Designing Budget Structures with Report Analysis Codes
Best practice is to limit the number of analysis codes you link to the budget and must then maintain. This section uses a fictional budget structure and analysis codes to illustrate the options to consider when designing your budget structure and the related analysis codes.
Your organization wants to create a budget structure to include in financial reports. The budget consists of:
• Three countries. Each country is an entity.
• Five cost centers. Each cost center is available in each entity.
• 10 cost categories. Each cost category has its own GL account.
You can use three distinct data models to implement the budget structure and analysis codes for this example. The following sections discuss the advantages and disadvantages of each approach.
Approaches to Assigning Analysis Codes to Budgets
Model 1
In the first model, the budget structure requires 150 unique budget combinations. Therefore, the budget consists of 150 topics. If each topic has its own analysis code, you also need 150 analysis codes. This model is time-consuming to create and maintain.
Budget Structure: Model 1
Model 2
Using the second model, you associate three analysis codes with each topic. Although you need 150 topics, you only need 18 analysis codes: one for each country, cost center, and cost category.
Budget Structure: Model 2
Model 3
Using the third model, you must also create and maintain 18 analysis codes. Because the structure is hierarchical, you need an extra topic for each parent level. You may need as many as 190 topics.
However, the third model has other advantages:
• You have a better visual overview. When you maintain the budget, you can collapse parts of the hierarchy that you are not interested in.
• You can give the topics the same name as the report analysis codes. You can then use the Autolink function of the budget, which automatically links the topics to the analysis codes because they have the same name.
Budget Structure: Model 3
Therefore, the recommended approach for budget structures of any complexity is to avoid model 1 and to use model 2 or model 3. In practice, model 3 is the best.
Matching Budget Topics and Report Analysis Codes
When you assign analysis codes and link them with topics, the budget amounts are retrieved when you run a financial report. The budget column amounts are displayed wherever an analysis code match is found between the codes in the financial report and the codes in the budget.
If analysis codes match, the matching budget topic is always found, even if the hierarchy in the budget does not match the hierarchy in the report. For example, in
Budget and Report Match, a match is found for the Salaries analysis code in the budget and report, even though the hierarchy is different.
Budget and Report Match
When you are linking budgets to reports, analysis codes that identify entity dimension details are important. There are several scenarios to consider.
Budget and Report Tree with Entities
When the budget and report tree contain entities, only matching entities can result in a budget figure on the report. For example, a budget can contain the budget for a particular subset of entities. The corporate report contains amounts for all entities. In this case, only the entities where a match is found have information included from the budget in the report. In
Budget and Report Tree Contain Entities, the China entity is not in the budget so no match is found in the financial report.
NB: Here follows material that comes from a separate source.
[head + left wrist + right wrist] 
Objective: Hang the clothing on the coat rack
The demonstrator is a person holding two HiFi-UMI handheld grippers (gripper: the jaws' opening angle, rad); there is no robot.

Budget and Report Tree Contain Entities
Budget without Entities and Report Tree with Entities
When the budget has no entity dimension details, but the report has entity analysis codes, no budget figures can be used.
Only the Report Tree Contains Entities
Budget and Report Tree without Entities
The read-only list of entities in Budget Create is the complete list of all potential entities for the associated report chart. However, when you run a report without entities against a budget without entities, the report output includes data for all entities in the report cube. The budget is assumed to be valid for the same list of entities, which can be a subset of the list in the Budget record.
Budget and Report Tree without Entities
Budget with Entities and Report Tree without Entities
You can create a budget with entity-level detail. However, the financial report is set up to give the consolidated group-level view. In this case, the system ignores the entity-level analysis codes in the budget, and the topics matching over other dimensions are rolled up to compose the cross-entity budget. This principle also applies for other dimensions.